Argued March 31, 1986

Decided June 30, 1986

Full case name: Michael J. Bowers, Attorney General of Georgia v. Michael Hardwick et al.
Citations: 539 U.S. 558; 123 S. Ct. 2472; 156 L. Ed. 2d 508; 2003 U.S. LEXIS 5013; 71 U.S.L.W. 4574; 2003 Cal. Daily Op. Service 5559; 2003 Daily Journal DAR 7036; 16 Fla. L. Weekly Fed. S 427
Prior history: Complaint dismissed, U.S. District Court for the Northern District of Georgia; reversed and remanded, 760 F.2d 1202 (11th Cir. 1985); rehearing en banc denied, 765 F.2d 1123, (11th Cir. 1985); certiorari granted, 474 U.S. 943 (1985)
Subsequent history: Vacated and remanded, 804 F.2d 622 (11th Cir. 1986)
Holding
A Georgia law prohibiting sodomy was valid because there was no constitutionally protected right to engage in homosexual sodomy. Eleventh Circuit reversed and remanded.
Court membership
Chief Justice: Warren Burger
Associate Justices: William Brennan, Byron White, Thurgood Marshall, Lewis Powell, William Rehnquist, Harry Blackmun, John Paul Stevens, Sandra Day O'Connor
Case opinions
Majority by: White
Joined by: Burger, Powell, Rehnquist, O'Connor
Concurrence by: Burger
Concurrence by: Powell
Dissent by: Blackmun
Joined by: Brennan, Marshall, Stevens
Dissent by: Stevens
Joined by: Brennan, Marshall
Laws applied
U.S. Const. amend. XIV; Ga. Code § 16-6-2 (1984)
Overruled by
Lawrence v. Texas, 539 U.S. 558 (2003)

Bowers v. Hardwick, Template:Ussc, was a United States Supreme Court decision that upheld the constitutionality of a Georgia sodomy law that criminalized oral and anal sex in private between consenting adults. Seventeen years later the Supreme Court directly overruled Bowers in the Lawrence v. Texas, 539 U.S. 558 (2003) decision, and held that such laws are unconstitutional. (See judicial review.)


Contents

Background

In August of 1982, police officers entered the bedroom of Michael Hardwick to serve a summons for public drunkenness, where they found him engaged in oral sex with another man. They placed him under arrest for sodomy, which was defined in Georgia law to include both oral sex and anal sex. The local district attorney elected not to present the charge to the grand jury, which would have been a prerequisite to any trial or punishment for the offense. Hardwick then sued Michael J. Bowers, the attorney general of Georgia, for a declaration that the state's sodomy law was invalid, charging that as an active homosexual he was liable to eventually be prosecuted for his activities. Following decisions by the lower federal courts, the case ultimately reached the Supreme Court.

Decision

The issue in Bowers involved the right of privacy. Since 1965's Griswold v. Connecticut the Court had held that a right to privacy was implicit in the due process clause of the Fourteenth Amendment to the United States Constitution. In Bowers, the Court held that this right did not extend to private, consensual sexual conduct, at least insofar as it involved same-sex sodomy.

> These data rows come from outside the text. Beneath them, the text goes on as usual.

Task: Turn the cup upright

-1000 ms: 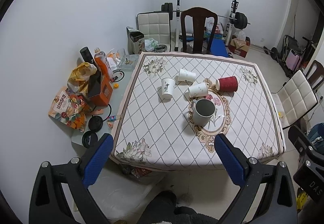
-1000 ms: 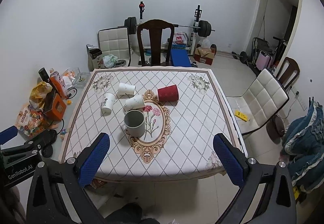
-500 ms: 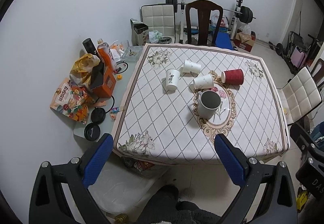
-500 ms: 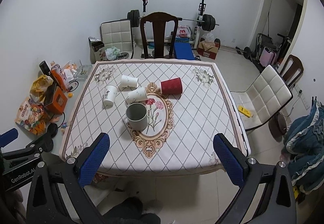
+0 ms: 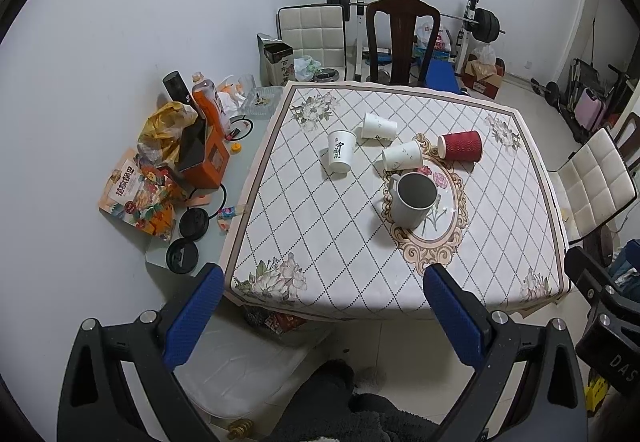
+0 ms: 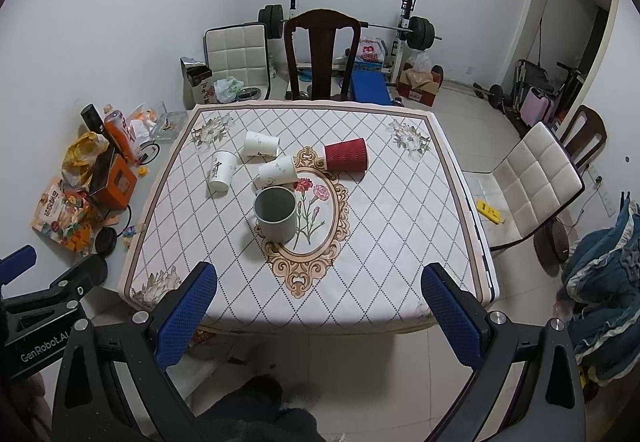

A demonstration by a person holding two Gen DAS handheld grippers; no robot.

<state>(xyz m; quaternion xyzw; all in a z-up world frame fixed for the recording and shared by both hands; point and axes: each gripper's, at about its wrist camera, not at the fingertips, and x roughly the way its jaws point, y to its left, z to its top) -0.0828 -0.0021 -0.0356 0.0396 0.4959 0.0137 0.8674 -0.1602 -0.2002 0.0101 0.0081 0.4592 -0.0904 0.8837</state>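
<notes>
A grey mug (image 5: 413,199) (image 6: 276,214) stands upright on the tablecloth's oval pattern. A red paper cup (image 5: 460,147) (image 6: 345,160) lies on its side behind it. Two white paper cups (image 5: 401,155) (image 5: 378,127) also lie on their sides; they show in the right wrist view too (image 6: 277,171) (image 6: 261,143). A white cup with black writing (image 5: 341,151) (image 6: 222,171) stands on the left. My left gripper (image 5: 320,306) and right gripper (image 6: 320,306) are both open and empty, held off the table's near edge, well short of the cups.
The table (image 5: 360,274) has a diamond-pattern cloth. Snack bags, bottles and an orange box (image 5: 204,158) crowd a side surface on the left. A dark wooden chair (image 6: 320,54) stands behind the table, a white chair (image 6: 532,182) to the right. Weights stand at the back wall.
Both grippers have drifted slightly, so the table sits a little higher and further right in the left wrist view. No cup has moved. Both grippers stay open.
</notes>
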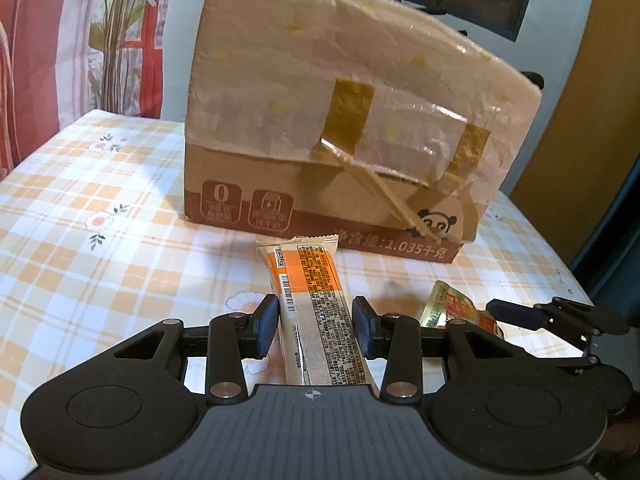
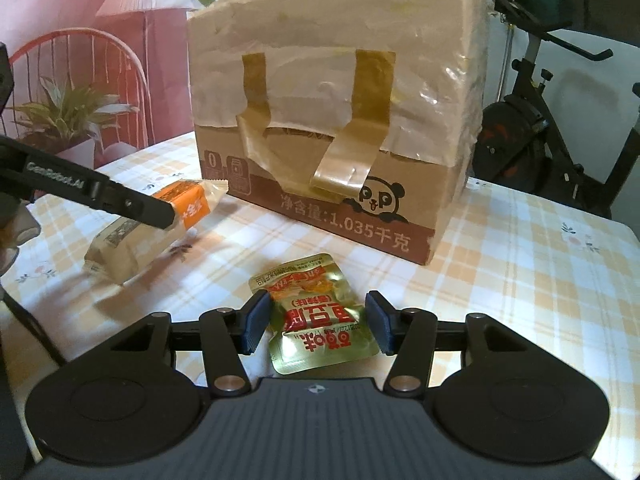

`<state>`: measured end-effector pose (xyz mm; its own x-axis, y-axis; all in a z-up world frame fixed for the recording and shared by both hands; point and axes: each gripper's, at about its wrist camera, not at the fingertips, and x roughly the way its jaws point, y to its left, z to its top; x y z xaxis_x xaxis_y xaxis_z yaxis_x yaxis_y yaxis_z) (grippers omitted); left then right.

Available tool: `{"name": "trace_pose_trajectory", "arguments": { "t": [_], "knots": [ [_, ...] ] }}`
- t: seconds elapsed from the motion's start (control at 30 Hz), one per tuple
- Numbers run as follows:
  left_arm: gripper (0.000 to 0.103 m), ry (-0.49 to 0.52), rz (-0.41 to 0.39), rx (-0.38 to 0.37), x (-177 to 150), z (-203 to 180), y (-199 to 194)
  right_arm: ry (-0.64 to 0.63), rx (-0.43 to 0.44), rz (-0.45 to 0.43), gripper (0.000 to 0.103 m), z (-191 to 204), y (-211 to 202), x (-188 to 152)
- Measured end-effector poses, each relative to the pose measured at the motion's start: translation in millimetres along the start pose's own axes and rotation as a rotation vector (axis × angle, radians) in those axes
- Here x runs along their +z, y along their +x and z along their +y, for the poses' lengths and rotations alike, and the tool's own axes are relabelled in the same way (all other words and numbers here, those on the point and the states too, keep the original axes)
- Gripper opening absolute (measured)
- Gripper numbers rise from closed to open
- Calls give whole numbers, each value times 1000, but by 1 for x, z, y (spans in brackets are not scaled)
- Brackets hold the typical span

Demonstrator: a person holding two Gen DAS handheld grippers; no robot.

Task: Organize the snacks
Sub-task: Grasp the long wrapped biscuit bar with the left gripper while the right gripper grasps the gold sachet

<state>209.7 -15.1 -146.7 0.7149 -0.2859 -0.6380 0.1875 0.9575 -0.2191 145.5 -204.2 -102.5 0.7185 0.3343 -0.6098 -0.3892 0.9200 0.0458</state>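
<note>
A long orange and cream snack bar [image 1: 316, 308] lies between the pads of my left gripper [image 1: 316, 326]; the pads sit close on both sides and look closed on it. In the right wrist view the bar [image 2: 160, 232] hangs tilted above the cloth in the left gripper's finger [image 2: 132, 204]. A gold and red snack pouch [image 2: 316, 316] lies on the cloth between the pads of my right gripper [image 2: 316, 326], which stand open with gaps each side. The pouch also shows in the left wrist view [image 1: 452, 304]. A taped cardboard box [image 1: 352, 128] stands behind.
The table has an orange and white checked cloth [image 1: 100, 216]. The box [image 2: 332, 120] fills the middle back. An exercise bike [image 2: 552, 112] stands beyond the table's right side. A curtain and a plant [image 2: 68, 112] are at the left.
</note>
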Motion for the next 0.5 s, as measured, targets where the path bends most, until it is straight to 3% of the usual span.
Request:
{"name": "trace_pose_trajectory", "arguments": {
  "t": [0.13, 0.23, 0.33, 0.5],
  "knots": [
    [42, 24, -79, 9, 9, -3, -19, 5, 14, -46, 55, 3, -16, 7],
    [32, 36, -144, 6, 20, -5, -36, 1, 29, -91, 55, 7, -29, 16],
    [32, 55, -196, -7, 31, -7, -49, -6, 37, -146, 55, 10, -39, 29],
    [32, 44, -100, 25, 27, -3, -32, -27, 44, -187, 55, 13, -42, 45]
  ]
}}
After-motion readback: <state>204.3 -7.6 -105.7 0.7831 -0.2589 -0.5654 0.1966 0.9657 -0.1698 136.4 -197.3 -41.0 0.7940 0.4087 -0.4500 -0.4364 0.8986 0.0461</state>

Bowers was decided at a time when the court's privacy jurisprudence, and in particular the right to abortion recognized in Roe v. Wade, 410 U.S. 113 (1973), was in doubt. In this historical context, Bowers signaled a reluctance by the then-members of the Court to recognize a general constitutional right to privacy or to extend such a right further than they already had.

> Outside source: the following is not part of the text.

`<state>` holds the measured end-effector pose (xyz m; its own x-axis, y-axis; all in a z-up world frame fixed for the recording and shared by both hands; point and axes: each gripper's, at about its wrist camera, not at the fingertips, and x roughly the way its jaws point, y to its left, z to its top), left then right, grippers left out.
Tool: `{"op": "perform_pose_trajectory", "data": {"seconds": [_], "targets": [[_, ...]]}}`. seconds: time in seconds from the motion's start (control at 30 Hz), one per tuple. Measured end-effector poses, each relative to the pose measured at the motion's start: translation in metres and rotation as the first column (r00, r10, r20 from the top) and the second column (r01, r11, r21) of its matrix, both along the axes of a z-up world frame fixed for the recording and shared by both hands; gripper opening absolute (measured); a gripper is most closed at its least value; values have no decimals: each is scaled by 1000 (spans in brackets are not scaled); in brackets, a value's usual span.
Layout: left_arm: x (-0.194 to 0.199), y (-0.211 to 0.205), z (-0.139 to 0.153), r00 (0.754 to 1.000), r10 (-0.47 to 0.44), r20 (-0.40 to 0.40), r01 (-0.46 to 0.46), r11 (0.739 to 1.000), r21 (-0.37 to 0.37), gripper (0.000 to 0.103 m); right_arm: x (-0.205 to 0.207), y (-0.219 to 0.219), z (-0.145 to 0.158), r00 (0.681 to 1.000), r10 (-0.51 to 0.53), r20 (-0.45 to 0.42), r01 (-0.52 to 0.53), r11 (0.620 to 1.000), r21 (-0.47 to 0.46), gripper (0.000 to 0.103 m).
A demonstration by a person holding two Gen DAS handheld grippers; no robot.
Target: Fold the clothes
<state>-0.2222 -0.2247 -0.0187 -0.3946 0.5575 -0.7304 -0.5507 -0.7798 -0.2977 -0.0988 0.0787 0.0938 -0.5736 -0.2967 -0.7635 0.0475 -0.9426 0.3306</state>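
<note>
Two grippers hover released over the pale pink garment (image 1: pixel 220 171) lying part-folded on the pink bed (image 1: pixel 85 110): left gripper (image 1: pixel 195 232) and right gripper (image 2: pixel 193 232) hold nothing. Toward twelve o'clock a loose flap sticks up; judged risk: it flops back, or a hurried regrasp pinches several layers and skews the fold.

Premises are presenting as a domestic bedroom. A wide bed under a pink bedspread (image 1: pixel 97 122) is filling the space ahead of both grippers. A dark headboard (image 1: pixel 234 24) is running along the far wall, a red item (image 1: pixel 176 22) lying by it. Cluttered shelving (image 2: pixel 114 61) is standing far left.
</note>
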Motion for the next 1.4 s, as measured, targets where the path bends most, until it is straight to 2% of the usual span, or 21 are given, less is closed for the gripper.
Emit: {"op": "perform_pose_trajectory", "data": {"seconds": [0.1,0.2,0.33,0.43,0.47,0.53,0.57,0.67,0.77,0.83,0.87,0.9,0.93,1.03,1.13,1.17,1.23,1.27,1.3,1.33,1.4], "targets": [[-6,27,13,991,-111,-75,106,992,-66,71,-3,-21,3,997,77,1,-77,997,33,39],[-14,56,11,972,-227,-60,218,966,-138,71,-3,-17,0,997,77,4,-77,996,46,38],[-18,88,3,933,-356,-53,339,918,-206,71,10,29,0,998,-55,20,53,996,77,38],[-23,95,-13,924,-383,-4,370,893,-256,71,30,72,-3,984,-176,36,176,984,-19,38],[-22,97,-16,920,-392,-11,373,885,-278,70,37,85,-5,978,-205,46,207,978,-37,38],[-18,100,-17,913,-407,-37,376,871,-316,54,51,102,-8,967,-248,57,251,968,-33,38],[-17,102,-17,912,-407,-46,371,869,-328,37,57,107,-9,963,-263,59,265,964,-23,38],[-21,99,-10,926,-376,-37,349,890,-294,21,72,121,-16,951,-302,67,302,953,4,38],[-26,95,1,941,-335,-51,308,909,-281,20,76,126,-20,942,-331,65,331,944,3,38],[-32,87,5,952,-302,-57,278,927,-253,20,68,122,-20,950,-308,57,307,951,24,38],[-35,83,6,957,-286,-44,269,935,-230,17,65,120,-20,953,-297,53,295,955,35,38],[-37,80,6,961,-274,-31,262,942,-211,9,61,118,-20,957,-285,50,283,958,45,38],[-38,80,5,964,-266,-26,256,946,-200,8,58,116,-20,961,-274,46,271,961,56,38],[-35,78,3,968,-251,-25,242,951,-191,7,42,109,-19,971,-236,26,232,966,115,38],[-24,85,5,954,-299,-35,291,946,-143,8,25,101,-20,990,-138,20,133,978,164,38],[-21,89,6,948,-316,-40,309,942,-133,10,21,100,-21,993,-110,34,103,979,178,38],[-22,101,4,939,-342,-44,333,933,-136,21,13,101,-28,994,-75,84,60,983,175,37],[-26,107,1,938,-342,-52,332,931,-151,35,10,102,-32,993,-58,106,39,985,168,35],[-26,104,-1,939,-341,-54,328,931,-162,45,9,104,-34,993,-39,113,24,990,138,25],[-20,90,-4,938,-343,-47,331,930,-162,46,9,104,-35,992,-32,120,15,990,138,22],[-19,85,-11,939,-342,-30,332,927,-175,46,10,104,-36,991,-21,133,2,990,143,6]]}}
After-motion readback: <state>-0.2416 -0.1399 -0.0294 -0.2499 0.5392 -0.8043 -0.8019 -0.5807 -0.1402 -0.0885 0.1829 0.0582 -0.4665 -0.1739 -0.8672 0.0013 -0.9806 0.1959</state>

Some contend that Bowers should be understood in the historical context of the AIDS epidemic, which was in a relatively early stage in 1986. In the early 1980s, the epidemic had occasioned a large amount of press coverage about homosexuality, which previously had been a taboo topic in the U.S. mass media.

Aftermath

Opponents of sodomy laws have criticized Bowers not only for its result but also because of the Court's dismissive treatment of the liberty and privacy interests of gay men and lesbians. The majority opinion in Bowers, written by Justice Byron White, framed the legal question as whether the constitution creates "a fundamental right to engage in homosexual sodomy." Justice White's opinion for the majority answered this question in the negative, stating that "to claim that a right to engage in such conduct is 'deeply rooted in this Nation's history and tradition' or 'implicit in the concept of ordered liberty' is, at best, facetious." A short concurring opinion by Chief Justice Warren E. Burger emphasized historical negative attitudes toward sodomy, quoting Sir William Blackstone's characterization of sodomy as "a crime not fit to be named."

A sharply worded dissenting opinion by Justice Harry Blackmun criticized the majority as having an "almost obsessive focus on homosexual activity." Justice Blackmun suggested that "[o]nly the most willful blindness could obscure the fact that sexual intimacy is 'a sensitive, key relationship of human existence, central to family life, community welfare, and the development of human personality.'"

The majority opinion by Justice White was joined by Chief Justice Burger and Justices Lewis F. Powell, Jr., William H. Rehnquist and Sandra Day O'Connor. Justice Powell and, as noted, Chief Justice Burger also wrote separate concurring opinions. Justices William J. Brennan, Thurgood Marshall and John Paul Stevens joined Justice Blackmun's dissenting opinion. In addition, Justice Stevens wrote his own dissenting opinion, which was joined by Justices Brennan and Marshall.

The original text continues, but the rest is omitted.